**Goal of the exercise:** Please print all the lines below exactly as they are written.

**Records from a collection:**
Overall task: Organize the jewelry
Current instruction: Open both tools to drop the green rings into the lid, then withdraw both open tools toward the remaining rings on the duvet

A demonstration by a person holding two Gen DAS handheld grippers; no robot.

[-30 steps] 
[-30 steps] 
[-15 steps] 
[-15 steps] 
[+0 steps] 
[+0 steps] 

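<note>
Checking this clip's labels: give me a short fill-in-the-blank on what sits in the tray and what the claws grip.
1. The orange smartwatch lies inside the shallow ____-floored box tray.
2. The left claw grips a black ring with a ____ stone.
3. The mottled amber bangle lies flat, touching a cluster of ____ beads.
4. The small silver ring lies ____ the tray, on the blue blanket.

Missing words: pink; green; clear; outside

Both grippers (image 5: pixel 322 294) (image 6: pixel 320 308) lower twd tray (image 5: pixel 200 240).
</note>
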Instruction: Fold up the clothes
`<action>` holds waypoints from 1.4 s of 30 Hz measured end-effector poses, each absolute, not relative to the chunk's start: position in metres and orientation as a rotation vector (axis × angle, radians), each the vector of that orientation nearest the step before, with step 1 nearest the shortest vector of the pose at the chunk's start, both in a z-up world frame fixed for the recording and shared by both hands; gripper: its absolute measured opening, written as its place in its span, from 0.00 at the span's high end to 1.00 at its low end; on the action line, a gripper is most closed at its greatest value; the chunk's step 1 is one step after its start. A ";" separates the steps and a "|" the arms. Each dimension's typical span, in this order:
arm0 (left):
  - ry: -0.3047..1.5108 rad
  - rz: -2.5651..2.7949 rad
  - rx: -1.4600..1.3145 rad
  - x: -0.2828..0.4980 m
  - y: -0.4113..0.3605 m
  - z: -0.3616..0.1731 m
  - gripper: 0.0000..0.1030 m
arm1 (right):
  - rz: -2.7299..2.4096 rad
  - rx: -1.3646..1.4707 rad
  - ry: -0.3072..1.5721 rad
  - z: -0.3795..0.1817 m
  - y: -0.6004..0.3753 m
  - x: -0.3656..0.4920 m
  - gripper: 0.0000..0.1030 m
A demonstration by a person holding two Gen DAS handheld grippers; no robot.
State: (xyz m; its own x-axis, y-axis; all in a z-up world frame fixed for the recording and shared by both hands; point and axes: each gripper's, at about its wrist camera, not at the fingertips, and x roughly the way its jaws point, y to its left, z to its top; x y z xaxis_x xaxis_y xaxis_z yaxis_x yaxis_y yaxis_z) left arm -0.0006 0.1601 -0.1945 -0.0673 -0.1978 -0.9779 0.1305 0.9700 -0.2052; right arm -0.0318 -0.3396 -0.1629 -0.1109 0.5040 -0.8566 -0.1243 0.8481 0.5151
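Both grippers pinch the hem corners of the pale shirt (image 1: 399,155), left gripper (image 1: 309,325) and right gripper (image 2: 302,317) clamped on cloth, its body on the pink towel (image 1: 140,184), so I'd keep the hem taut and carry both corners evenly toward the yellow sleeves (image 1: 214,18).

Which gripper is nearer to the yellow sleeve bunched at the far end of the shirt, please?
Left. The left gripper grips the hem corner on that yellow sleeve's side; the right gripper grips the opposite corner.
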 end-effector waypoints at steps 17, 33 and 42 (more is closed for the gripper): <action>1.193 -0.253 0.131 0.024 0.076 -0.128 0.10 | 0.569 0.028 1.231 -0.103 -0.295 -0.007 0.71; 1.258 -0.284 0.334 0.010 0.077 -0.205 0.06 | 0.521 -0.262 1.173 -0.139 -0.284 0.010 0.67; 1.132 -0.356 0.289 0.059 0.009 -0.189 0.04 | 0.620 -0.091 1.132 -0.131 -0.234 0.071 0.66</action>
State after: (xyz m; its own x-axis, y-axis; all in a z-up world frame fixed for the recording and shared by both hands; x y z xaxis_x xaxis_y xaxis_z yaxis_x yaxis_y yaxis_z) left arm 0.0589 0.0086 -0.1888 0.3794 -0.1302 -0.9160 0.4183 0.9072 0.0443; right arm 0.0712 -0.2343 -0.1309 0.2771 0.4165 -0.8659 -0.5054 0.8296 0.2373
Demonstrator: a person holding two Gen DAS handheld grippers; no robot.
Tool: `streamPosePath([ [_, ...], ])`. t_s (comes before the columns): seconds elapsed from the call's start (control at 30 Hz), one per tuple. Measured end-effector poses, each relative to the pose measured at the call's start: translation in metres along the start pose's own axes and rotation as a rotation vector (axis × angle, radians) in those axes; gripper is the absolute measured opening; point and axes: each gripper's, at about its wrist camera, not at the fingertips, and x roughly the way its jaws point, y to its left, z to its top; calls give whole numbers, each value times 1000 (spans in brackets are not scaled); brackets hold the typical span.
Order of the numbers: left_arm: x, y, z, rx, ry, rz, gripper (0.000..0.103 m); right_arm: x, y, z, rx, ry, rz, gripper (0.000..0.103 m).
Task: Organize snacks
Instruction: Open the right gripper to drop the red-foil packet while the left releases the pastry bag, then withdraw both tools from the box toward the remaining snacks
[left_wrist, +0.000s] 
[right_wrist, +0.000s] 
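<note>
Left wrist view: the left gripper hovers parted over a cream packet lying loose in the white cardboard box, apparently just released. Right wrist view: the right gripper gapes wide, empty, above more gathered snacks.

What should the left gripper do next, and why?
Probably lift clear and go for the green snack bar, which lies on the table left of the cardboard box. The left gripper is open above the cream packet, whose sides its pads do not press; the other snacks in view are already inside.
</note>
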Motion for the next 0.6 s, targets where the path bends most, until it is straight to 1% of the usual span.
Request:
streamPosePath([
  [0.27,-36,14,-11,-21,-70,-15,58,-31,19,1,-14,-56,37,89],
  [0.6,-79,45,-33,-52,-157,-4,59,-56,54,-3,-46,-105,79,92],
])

**Answer to the problem:**
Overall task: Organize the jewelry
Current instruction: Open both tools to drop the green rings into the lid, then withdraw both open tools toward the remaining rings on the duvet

A demonstration by a person holding two Gen DAS handheld grippers; no robot.

[-30 steps] 
[-30 steps] 
[-15 steps] 
[-15 steps] 
[+0 steps] 
[+0 steps] 

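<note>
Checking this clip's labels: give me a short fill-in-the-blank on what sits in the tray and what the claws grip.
1. The orange smartwatch lies inside the shallow ____-floored box tray.
2. The left claw grips a black ring with a ____ stone.
3. The mottled amber bangle lies flat, touching a cluster of ____ beads.
4. The small silver ring lies ____ the tray, on the blue blanket.

Missing words: pink; green; clear; outside

Both grippers (image 5: pixel 322 294) (image 6: pixel 320 308) lower twd tray (image 5: pixel 200 240).
</note>
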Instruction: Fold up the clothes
`<action>` holds waypoints from 1.4 s of 30 Hz measured end-effector poses, each absolute, not relative to the chunk's start: position in metres and orientation as a rotation vector (axis × angle, radians), each the vector of that orientation nearest the step before, with step 1 nearest the shortest vector of the pose at the chunk's start, both in a z-up world frame fixed for the recording and shared by both hands; gripper: its absolute measured opening, written as its place in its span, from 0.00 at the span's high end to 1.00 at its low end; on the action line, a gripper is most closed at its greatest value; the chunk's step 1 is one step after its start. A ";" separates the steps and a "|" the arms. Each dimension's typical span, in this order:
arm0 (left):
  - ry: -0.3047..1.5108 rad
  - rz: -2.5651..2.7949 rad
  - rx: -1.4600..1.3145 rad
  - x: -0.2828..0.4980 m
  - y: -0.4113..0.3605 m
  - z: -0.3616..0.1731 m
  - gripper: 0.0000..0.1030 m
arm1 (right):
  - rz: -2.7299..2.4096 rad
  - rx: -1.3646..1.4707 rad
  - ry: -0.3072..1.5721 rad
  - z: -0.3795..0.1817 m
  - y: -0.6004..0.3753 m
  - x: -0.3656..0.4920 m
  - gripper: 0.0000..0.1030 m
A demonstration by a person holding two Gen DAS handheld grippers; no robot.
State: (xyz m; its own x-axis, y-axis; all in a z-up world frame fixed for the recording and shared by both hands; point and axes: each gripper's, at about its wrist camera, not at the fingertips, and x roughly the way its jaws point, y to its left, z to its top; x y z xaxis_x xaxis_y xaxis_z yaxis_x yaxis_y yaxis_z) left arm -0.0006 0.1601 -0.1945 -0.0673 -0.1978 -0.9779 0.1305 0.9700 -0.2052; right arm -0.0318 -0.3396 -0.1629 -0.1109 0.5040 -0.8566 -0.1243 0.8481 0.5151
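Both grippers pinch the hem corners of the pale shirt (image 1: 399,155), left gripper (image 1: 309,325) and right gripper (image 2: 302,317) clamped on cloth, its body on the pink towel (image 1: 140,184), so I'd keep the hem taut and carry both corners evenly toward the yellow sleeves (image 1: 214,18).

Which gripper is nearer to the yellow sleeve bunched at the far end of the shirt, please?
Left. The left gripper grips the hem corner on that yellow sleeve's side; the right gripper grips the opposite corner.
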 end-effector waypoints at steps 17, 33 and 42 (more is closed for the gripper): <action>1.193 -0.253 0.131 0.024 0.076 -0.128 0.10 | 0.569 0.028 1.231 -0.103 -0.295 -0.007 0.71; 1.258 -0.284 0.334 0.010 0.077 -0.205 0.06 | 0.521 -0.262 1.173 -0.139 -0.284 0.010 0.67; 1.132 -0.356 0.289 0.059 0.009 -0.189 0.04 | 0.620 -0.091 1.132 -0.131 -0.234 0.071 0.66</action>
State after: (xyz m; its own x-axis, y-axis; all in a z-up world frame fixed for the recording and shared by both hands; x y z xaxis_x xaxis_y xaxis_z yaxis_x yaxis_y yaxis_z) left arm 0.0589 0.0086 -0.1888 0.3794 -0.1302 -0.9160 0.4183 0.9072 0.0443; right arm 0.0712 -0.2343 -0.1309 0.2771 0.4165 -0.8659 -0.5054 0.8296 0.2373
Demonstrator: a person holding two Gen DAS handheld grippers; no robot.
Tool: `streamPosePath([ [_, ...], ])`. t_s (comes before the columns): seconds elapsed from the call's start (control at 30 Hz), one per tuple. Measured end-effector poses, each relative to the pose measured at the call's start: translation in metres along the start pose's own axes and rotation as a rotation vector (axis × angle, radians) in those axes; gripper is the absolute measured opening; point and axes: each gripper's, at about its wrist camera, not at the fingertips, and x roughly the way its jaws point, y to its left, z to its top; calls give whole numbers, each value times 1000 (spans in brackets are not scaled); brackets hold the typical span.
Order of the numbers: left_arm: x, y, z, rx, ry, rz, gripper (0.000..0.103 m); right_arm: x, y, z, rx, ry, rz, gripper (0.000..0.103 m).
Task: Organize snacks
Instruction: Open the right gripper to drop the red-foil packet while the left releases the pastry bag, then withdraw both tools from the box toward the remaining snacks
[left_wrist, +0.000s] 
[right_wrist, +0.000s] 
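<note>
Left wrist view: the left gripper hovers parted over a cream packet lying loose in the white cardboard box, apparently just released. Right wrist view: the right gripper gapes wide, empty, above more gathered snacks.

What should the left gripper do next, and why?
Probably lift clear and go for the green snack bar, which lies on the table left of the cardboard box. The left gripper is open above the cream packet, whose sides its pads do not press; the other snacks in view are already inside.
</note>
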Motion for the next 0.6 s, targets where the path bends most, until it is straight to 1% of the usual span.
Request:
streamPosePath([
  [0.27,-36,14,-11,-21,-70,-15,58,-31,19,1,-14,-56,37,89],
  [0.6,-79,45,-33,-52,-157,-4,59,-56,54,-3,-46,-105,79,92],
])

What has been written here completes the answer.